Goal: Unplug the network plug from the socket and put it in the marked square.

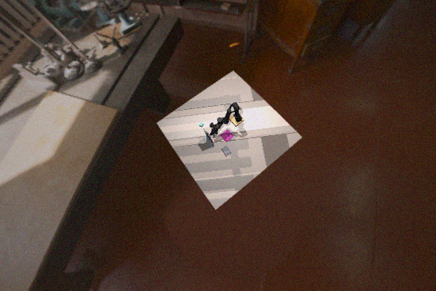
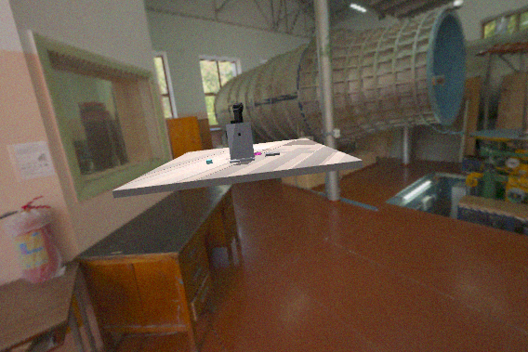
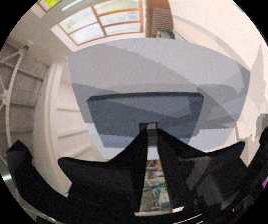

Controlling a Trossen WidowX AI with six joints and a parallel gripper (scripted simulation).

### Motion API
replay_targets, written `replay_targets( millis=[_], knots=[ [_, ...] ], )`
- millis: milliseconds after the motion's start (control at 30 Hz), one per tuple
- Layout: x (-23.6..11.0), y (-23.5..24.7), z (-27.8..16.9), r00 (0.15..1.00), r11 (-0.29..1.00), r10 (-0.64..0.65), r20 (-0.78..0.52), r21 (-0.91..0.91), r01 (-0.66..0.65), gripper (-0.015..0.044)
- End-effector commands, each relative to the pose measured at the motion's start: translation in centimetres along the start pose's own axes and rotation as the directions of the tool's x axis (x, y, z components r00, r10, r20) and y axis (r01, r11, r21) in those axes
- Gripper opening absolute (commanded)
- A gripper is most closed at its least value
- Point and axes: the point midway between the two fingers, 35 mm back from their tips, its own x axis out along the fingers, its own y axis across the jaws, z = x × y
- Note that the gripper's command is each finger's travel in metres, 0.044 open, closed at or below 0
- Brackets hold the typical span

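The grey upright panel (image 1: pixel 209 140) (image 2: pixel 240 146) (image 3: pixel 135 60) stands on the table, its recessed face filling the middle of the wrist view. The small grey plug (image 3: pixel 152 128) is at the dark socket opening in that face. My gripper (image 1: pixel 213 133) (image 3: pixel 151 133) is right at the panel, its fingertips nearly together and shut on the plug; the tips hide most of it. The tab cannot be made out. The plug appears to be still at the socket; how deep it sits is hidden. The magenta marked square (image 1: pixel 226 135) (image 2: pixel 258 153) lies on the table beside the arm.
A small teal block (image 1: pixel 201 124) (image 2: pixel 209 162) lies on the table to one side of the panel. A flat grey piece (image 1: pixel 226 150) (image 2: pixel 272 154) lies beyond the magenta square. The arm's base stands on a tan plate (image 1: pixel 237 121).
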Motion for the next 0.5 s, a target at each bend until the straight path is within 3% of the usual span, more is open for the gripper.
replay_targets(
  millis=[0, 467],
  knots=[
    [-0.04, -0.04, 0.03, 1.000, 1.000, -0.002, 0.003, 0.005, 0.002, 0.0000],
    [-0.86, -0.06, -0.21, 1.000, 1.000, -0.002, 0.003, 0.005, 0.002, 0.0000]
  ],
)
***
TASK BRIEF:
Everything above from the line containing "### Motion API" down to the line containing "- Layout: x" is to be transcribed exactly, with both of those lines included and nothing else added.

TASK RESPONSE:
### Motion API
replay_targets, written `replay_targets( millis=[_], knots=[ [_, ...] ], )`
- millis: milliseconds after the motion's start (control at 30 Hz), one per tuple
- Layout: x (-23.6..11.0), y (-23.5..24.7), z (-27.8..16.9), r00 (0.15..1.00), r11 (-0.29..1.00), r10 (-0.64..0.65), r20 (-0.78..0.52), r21 (-0.91..0.91), r01 (-0.66..0.65), gripper (-0.015..0.044)

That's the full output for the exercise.